Prompt:
How many of the lines below have the word "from" in them? The answer is that number and nothing more.

Dataset excerpt:

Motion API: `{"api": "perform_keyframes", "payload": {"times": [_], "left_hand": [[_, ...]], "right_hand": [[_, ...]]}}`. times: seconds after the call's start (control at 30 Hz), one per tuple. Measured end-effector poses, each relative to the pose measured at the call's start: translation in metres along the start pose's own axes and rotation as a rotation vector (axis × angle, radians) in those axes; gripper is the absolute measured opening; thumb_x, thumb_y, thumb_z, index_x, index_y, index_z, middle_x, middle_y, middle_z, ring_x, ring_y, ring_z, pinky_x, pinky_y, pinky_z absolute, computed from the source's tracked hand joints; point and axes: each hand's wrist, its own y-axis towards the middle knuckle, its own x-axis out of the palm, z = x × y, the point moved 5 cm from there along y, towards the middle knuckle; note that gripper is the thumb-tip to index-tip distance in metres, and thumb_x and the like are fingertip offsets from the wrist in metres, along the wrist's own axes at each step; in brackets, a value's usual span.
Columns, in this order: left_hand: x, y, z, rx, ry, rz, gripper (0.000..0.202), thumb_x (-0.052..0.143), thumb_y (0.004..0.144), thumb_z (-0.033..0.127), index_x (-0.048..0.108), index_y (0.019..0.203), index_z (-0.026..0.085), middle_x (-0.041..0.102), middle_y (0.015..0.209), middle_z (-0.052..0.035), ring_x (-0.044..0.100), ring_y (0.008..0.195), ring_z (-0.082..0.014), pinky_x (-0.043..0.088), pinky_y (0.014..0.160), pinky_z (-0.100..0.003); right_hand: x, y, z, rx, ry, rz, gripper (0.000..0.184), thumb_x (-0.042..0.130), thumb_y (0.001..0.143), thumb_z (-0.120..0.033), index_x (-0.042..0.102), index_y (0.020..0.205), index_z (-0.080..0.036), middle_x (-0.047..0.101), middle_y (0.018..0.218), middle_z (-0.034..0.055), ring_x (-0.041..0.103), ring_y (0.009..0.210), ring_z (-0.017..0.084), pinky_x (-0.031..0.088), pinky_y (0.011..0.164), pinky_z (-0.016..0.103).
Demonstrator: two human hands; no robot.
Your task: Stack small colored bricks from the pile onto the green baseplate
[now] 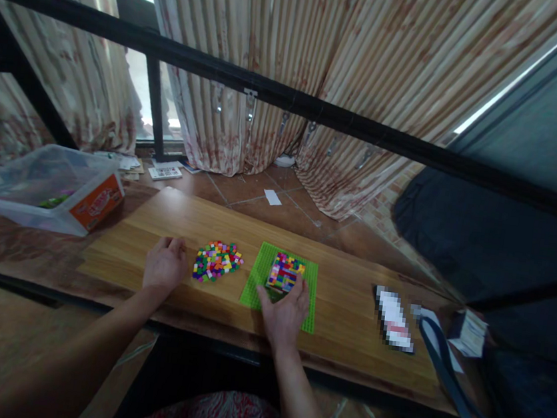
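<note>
A block built of many coloured toy bricks (285, 271) stands on a green studded baseplate (252, 294). My right hand (287, 307) is at its near side, thumb and fingers spread apart. The fingertips lie at the block's right edge, touching or very close, while the thumb is over the baseplate to the left. A loose pile of small coloured bricks (217, 261) lies left of the baseplate. Just left of that pile, my left hand (165, 264) is low over the wooden board with its fingers curled together; whatever they may hold is hidden.
The wooden board (348, 304) lies on the table. A clear plastic bin (44, 189) with an orange label stands at the left. At the right are a blurred-out phone-shaped object (394, 319), a blue strap (450, 376) and a small box (468, 332). A black bar (291, 96) crosses beyond the table.
</note>
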Motion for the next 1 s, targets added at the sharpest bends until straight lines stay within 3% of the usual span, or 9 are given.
{"api": "perform_keyframes", "payload": {"times": [0.17, 0.3, 0.7, 1.0], "left_hand": [[-0.002, -0.001, 0.0, -0.008, 0.003, 0.012, 0.034, 0.041, 0.089, 0.021, 0.069, 0.107, 0.017, 0.066, 0.102, -0.0128, 0.063, 0.095, -0.0258, 0.048, 0.083, -0.036], [-0.001, -0.001, 0.0, -0.006, 0.003, 0.003, 0.034, 0.04, 0.089, 0.02, 0.069, 0.107, 0.017, 0.066, 0.102, -0.0129, 0.063, 0.095, -0.0259, 0.048, 0.082, -0.036], [0.0, -0.001, 0.0, -0.005, 0.015, 0.004, 0.031, 0.041, 0.089, 0.018, 0.069, 0.103, 0.016, 0.067, 0.1, -0.012, 0.064, 0.095, -0.0254, 0.049, 0.082, -0.035], [-0.001, -0.002, 0.001, -0.013, 0.016, -0.006, 0.032, 0.042, 0.089, 0.018, 0.068, 0.108, 0.016, 0.067, 0.101, -0.0122, 0.064, 0.098, -0.0257, 0.048, 0.084, -0.035]], "right_hand": [[0.002, -0.004, 0.011, -0.004, -0.004, -0.025, 0.076, 0.06, 0.086, -0.042, 0.035, 0.151, -0.01, 0.056, 0.134, 0.0262, 0.05, 0.124, 0.04, 0.036, 0.103, 0.054], [-0.001, -0.004, 0.02, -0.04, 0.01, -0.038, 0.064, 0.05, 0.09, -0.035, 0.039, 0.149, -0.012, 0.06, 0.13, 0.022, 0.054, 0.119, 0.035, 0.038, 0.102, 0.051], [-0.006, -0.011, 0.041, -0.131, 0.026, -0.087, 0.057, 0.044, 0.093, -0.031, 0.042, 0.148, -0.015, 0.062, 0.127, 0.0177, 0.055, 0.116, 0.032, 0.041, 0.099, 0.049], [-0.016, -0.018, 0.052, -0.152, 0.044, -0.111, 0.057, 0.044, 0.094, -0.037, 0.044, 0.146, -0.014, 0.06, 0.132, 0.0189, 0.054, 0.12, 0.031, 0.041, 0.101, 0.05]]}}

Exercise answer:
2